Problem to solve:
The whole listing should be given back without any alteration.

Supplied data:
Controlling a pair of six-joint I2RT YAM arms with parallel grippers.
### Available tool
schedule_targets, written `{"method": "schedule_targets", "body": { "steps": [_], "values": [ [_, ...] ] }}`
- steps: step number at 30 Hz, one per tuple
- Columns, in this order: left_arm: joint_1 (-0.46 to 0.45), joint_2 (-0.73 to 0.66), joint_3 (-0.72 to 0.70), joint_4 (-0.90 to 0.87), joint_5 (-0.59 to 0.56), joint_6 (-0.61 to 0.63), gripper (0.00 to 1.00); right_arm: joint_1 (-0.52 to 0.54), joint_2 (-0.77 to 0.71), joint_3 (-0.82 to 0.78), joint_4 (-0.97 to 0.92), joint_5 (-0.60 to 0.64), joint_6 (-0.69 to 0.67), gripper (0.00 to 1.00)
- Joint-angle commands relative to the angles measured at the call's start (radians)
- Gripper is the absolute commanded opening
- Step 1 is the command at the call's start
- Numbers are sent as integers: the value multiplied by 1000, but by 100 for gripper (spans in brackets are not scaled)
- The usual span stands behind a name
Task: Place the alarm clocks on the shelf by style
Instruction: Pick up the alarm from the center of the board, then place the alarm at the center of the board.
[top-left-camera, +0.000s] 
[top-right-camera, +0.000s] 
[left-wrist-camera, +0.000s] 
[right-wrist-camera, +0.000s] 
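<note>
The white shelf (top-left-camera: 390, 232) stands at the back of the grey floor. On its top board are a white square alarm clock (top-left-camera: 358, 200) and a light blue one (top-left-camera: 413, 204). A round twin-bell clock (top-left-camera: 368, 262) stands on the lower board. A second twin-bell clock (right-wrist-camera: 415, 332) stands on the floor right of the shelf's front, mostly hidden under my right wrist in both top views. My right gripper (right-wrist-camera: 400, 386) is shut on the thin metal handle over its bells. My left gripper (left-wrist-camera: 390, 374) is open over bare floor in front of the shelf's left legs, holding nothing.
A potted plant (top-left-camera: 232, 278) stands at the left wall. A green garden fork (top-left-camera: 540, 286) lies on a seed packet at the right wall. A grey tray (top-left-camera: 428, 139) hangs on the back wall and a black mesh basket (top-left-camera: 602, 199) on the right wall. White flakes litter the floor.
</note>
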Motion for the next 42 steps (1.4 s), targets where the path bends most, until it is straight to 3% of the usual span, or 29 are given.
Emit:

Exercise result:
Controlling a pair of six-joint I2RT YAM arms with parallel grippers.
### Available tool
schedule_targets, written `{"method": "schedule_targets", "body": { "steps": [_], "values": [ [_, ...] ] }}`
- steps: step number at 30 Hz, one per tuple
- Columns, in this order: left_arm: joint_1 (-0.46 to 0.45), joint_2 (-0.73 to 0.66), joint_3 (-0.72 to 0.70), joint_4 (-0.90 to 0.87), joint_5 (-0.59 to 0.56), joint_6 (-0.61 to 0.63), gripper (0.00 to 1.00); right_arm: joint_1 (-0.52 to 0.54), joint_2 (-0.77 to 0.71), joint_3 (-0.82 to 0.78), joint_4 (-0.97 to 0.92), joint_5 (-0.60 to 0.64), joint_6 (-0.69 to 0.67), gripper (0.00 to 1.00)
- Joint-angle commands relative to the angles measured at the call's start (radians)
- Gripper is the absolute commanded opening
- Step 1 is the command at the call's start
- Numbers are sent as integers: the value multiplied by 1000, but by 100 for gripper (spans in brackets are not scaled)
- The usual span stands behind a name
Task: Place the alarm clocks on the shelf by style
Instruction: Pick up the alarm from the center of the board, then place the alarm at the center of the board.
[top-left-camera, +0.000s] 
[top-right-camera, +0.000s] 
[left-wrist-camera, +0.000s] 
[right-wrist-camera, +0.000s] 
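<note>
The white shelf (top-left-camera: 390, 232) stands at the back of the grey floor. On its top board are a white square alarm clock (top-left-camera: 358, 200) and a light blue one (top-left-camera: 413, 204). A round twin-bell clock (top-left-camera: 368, 262) stands on the lower board. A second twin-bell clock (right-wrist-camera: 415, 332) stands on the floor right of the shelf's front, mostly hidden under my right wrist in both top views. My right gripper (right-wrist-camera: 400, 386) is shut on the thin metal handle over its bells. My left gripper (left-wrist-camera: 390, 374) is open over bare floor in front of the shelf's left legs, holding nothing.
A potted plant (top-left-camera: 232, 278) stands at the left wall. A green garden fork (top-left-camera: 540, 286) lies on a seed packet at the right wall. A grey tray (top-left-camera: 428, 139) hangs on the back wall and a black mesh basket (top-left-camera: 602, 199) on the right wall. White flakes litter the floor.
</note>
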Motion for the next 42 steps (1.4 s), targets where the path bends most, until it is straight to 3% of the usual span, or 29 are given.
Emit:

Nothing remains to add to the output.